SupportNet: a novel incremental learning framework through deep learning and support data
This repository shows the implementation of SupportNet, solving the catastrophic forgetting problem efficiently and effectively. A plain well-trained deep learning model often does not have the ability to learn new knowledge without forgetting the previously learned knowledge, which is known as catastrophic forgetting. Here we propose a novel method, SupportNet, to efficiently and effectively solve the catastrophic forgetting problem in the class incremental learning scenario. SupportNet combines the strength of deep learning and support vector machine (SVM), where SVM is used to identify the support data from the old data, which are fed to the deep learning model together with the new data for further training so that the model can review the essential information of the old data when learning the new information. Two powerful consolidation regularizers are applied to stabilize the learned representation and ensure the robustness of the learned model. We validate our method both theoretically and also empirically with comprehensive experiments on various tasks, which shows that SupportNet drastically outperforms the state-of-the-art incremental learning methods and even reaches similar performance as the deep learning model trained from scratch on both old and new data.

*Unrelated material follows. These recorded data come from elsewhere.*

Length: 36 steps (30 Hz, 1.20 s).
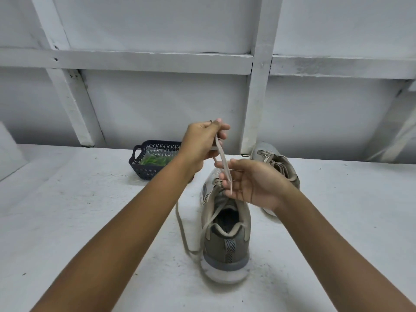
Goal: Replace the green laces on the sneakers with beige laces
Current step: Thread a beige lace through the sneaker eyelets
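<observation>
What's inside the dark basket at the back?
The basket holds green laces and what looks like a clear plastic bag. Its right part is covered by the left hand, so anything there cannot be seen.

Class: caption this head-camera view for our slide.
Left hand and right hand hold a beige lace above the near sneaker; green laces sit in the basket.
</observation>
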Each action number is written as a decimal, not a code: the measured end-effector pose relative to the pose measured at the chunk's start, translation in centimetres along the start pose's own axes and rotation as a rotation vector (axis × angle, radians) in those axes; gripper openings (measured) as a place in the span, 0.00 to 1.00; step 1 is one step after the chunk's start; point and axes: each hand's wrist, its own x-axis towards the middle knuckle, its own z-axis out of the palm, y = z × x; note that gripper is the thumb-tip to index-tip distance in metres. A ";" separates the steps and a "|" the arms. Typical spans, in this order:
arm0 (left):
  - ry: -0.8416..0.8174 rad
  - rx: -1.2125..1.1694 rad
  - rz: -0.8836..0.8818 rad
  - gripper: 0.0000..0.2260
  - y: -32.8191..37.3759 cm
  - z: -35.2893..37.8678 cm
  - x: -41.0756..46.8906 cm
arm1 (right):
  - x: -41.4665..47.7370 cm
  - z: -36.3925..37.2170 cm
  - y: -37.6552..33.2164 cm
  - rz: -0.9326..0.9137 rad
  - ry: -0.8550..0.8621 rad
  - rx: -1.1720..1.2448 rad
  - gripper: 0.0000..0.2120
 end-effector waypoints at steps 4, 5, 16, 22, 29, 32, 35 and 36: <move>-0.004 0.050 -0.041 0.12 -0.7 0.2 1.1 | -0.2 -0.5 0.8 -0.033 -0.009 0.058 0.11; -0.010 0.057 -0.051 0.12 -1.0 0.3 1.2 | -0.2 -0.7 1.0 -0.042 -0.006 0.068 0.11; -0.023 0.634 -0.137 0.31 -2.1 -0.4 1.0 | -1.2 -2.9 1.4 -0.200 0.133 0.036 0.06; -0.122 1.030 -0.052 0.25 -5.5 0.2 -2.3 | 0.2 -4.3 3.0 -0.315 0.439 -0.065 0.04; -0.150 1.190 -0.031 0.22 -7.9 0.9 -4.0 | 1.7 -3.9 4.8 -0.377 0.500 0.052 0.05; -0.149 0.848 -0.025 0.16 -8.9 0.4 -3.3 | 2.2 -3.5 5.4 -0.397 0.522 0.096 0.06; -0.166 0.505 -0.126 0.15 -9.1 0.4 -3.7 | 2.4 -3.4 5.8 -0.412 0.548 0.093 0.06; -0.162 0.444 -0.139 0.13 -9.2 0.4 -3.7 | 2.5 -3.4 5.9 -0.421 0.553 0.081 0.05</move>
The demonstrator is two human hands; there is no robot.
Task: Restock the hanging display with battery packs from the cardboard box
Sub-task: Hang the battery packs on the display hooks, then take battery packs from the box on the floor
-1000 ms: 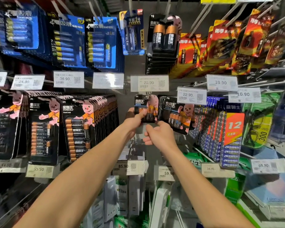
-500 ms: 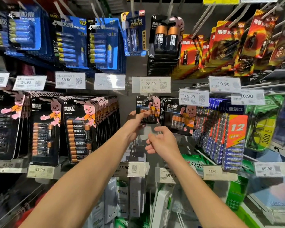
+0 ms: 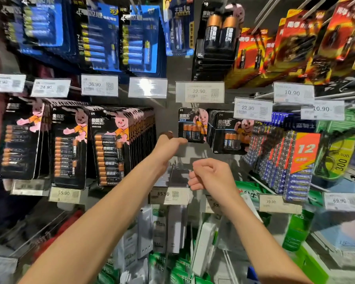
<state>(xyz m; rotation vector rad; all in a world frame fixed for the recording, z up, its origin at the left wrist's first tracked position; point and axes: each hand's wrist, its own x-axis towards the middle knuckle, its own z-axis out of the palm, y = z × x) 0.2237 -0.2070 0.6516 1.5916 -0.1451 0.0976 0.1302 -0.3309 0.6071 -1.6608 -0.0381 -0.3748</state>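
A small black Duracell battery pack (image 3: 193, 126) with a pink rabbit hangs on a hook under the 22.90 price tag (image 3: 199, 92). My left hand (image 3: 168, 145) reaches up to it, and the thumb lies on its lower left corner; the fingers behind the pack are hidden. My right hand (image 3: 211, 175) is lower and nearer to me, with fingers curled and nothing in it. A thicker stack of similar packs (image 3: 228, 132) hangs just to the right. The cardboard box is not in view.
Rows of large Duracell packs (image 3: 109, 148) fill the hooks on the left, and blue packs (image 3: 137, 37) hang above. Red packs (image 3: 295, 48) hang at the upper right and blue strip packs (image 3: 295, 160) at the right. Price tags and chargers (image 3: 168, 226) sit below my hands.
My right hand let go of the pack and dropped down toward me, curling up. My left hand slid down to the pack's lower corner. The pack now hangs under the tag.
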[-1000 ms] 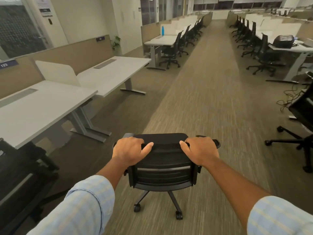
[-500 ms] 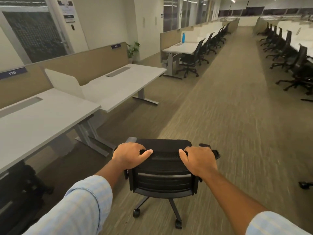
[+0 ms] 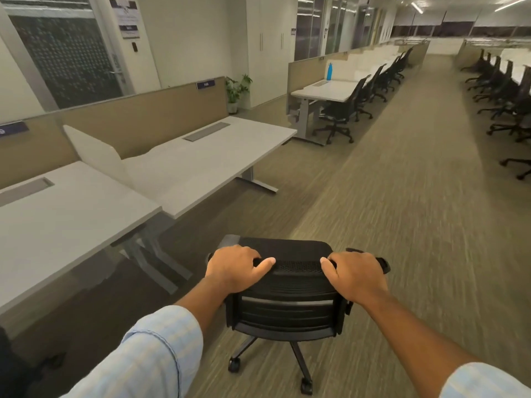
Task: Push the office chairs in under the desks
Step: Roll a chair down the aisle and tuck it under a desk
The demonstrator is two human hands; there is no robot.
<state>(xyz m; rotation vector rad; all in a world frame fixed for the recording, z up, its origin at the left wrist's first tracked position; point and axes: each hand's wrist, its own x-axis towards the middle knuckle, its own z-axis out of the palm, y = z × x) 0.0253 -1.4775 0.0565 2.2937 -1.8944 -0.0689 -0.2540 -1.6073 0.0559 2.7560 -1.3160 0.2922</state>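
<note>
Office chair [image 3: 287, 285]: out in the aisle, not yet tucked. Left hand [image 3: 234, 267] and right hand [image 3: 355, 272] each clasp its backrest top. Nearest surface [image 3: 201, 165] stands chairless; far row already tucked.

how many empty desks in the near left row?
2. The nearest desk is at the left edge; the second desk sits just beyond it, past the white divider. More may lie out of frame.
</note>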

https://arxiv.org/abs/1806.02942
- MNIST
- CIFAR-10 and CIFAR-100
- The EC dataset: http://www.cbrc.kaust.edu.sa/DEEPre/dataset.html (This file contains the orignal sequence data and the labels. The pickle files, which are preprocessed from this original sequence data and are the feature files ready for usage in the script can be provided based on request. We are sorry that we cannot completely release them currently, since this paper has not been officiaully published. Those feature files would be released after this paper been published.)
- The HeLa dataset: http://murphylab.web.cmu.edu/data/2DHeLa
- The BreakHis dataset: https://web.inf.ufpr.br/vri/breast-cancer-database/
- Tensorflow (https://www.tensorflow.org/)
- TFLearn (tflearn.org/)
- CUDA (https://developer.nvidia.com/cuda-downloads)
- cuDNN (https://developer.nvidia.com/cudnn)
- sklearn (scikit-learn.org/)
- numpy (www.numpy.org/)
- Jupyter notebook (jupyter.org/)
The code is in folder src_ec. The whole program can be run by execute main.sh. That file could take advantage of supportnet.py, which is the complete implementation of SupportNet. icarl_level_1.py shows our implementation of iCaRL on this specific dataset. The other files are some temp files for testing or libraries.
The experimental results were recorded in level_1_result.md.
The code the result are in the submodule myIL. It's written using Jupyter Notebook. Every code and result were thus recorded.
Illustration of class incremental learning. After we train a base model using all the available data at a certain time point (e.g., classes
Overview of our framework. The basic idea is to incrementally train a deep learning model efficiently using the new class data and the support data of the old classes. We divide the deep learning model into two parts, the mapping function (all the layers before the last layer) and the softmax layer (the last layer). Using the learned representation produced by the mapping function, we train an SVM, with which we can find the support vector index and thus the support data of old classes. To stabilize the learned representation of old data, we apply two novel consolidation regularizers to the network.
Main results. (A)-(E): Performance comparison between SupportNet and five competing methods on the five datasets in terms of accuracy. For the SupportNet and iCaRL methods, we set the support data (examplar) size as 2000 for MNIST, CIFAR-10 and enzyme data, 80 for the HeLa dataset, and 1600 for the breast tumor dataset. (F): The accuracy deviation of SupportNet from the ''All Data'' method with respect to the size of the support data. The x-axis shows the support data size. The y-axis is the test accuracy deviation of SupportNet from the ''All Data'' method after incrementally learning all the classes of the HeLa subcellular structure dataset.
Notice that for the MNIST data, we can reach almost the same performance as using all data during each incremental learning iteration. That is, with our framework, we only need 2000 data points to reach the same performance level as using 50,000 data points on that specific data.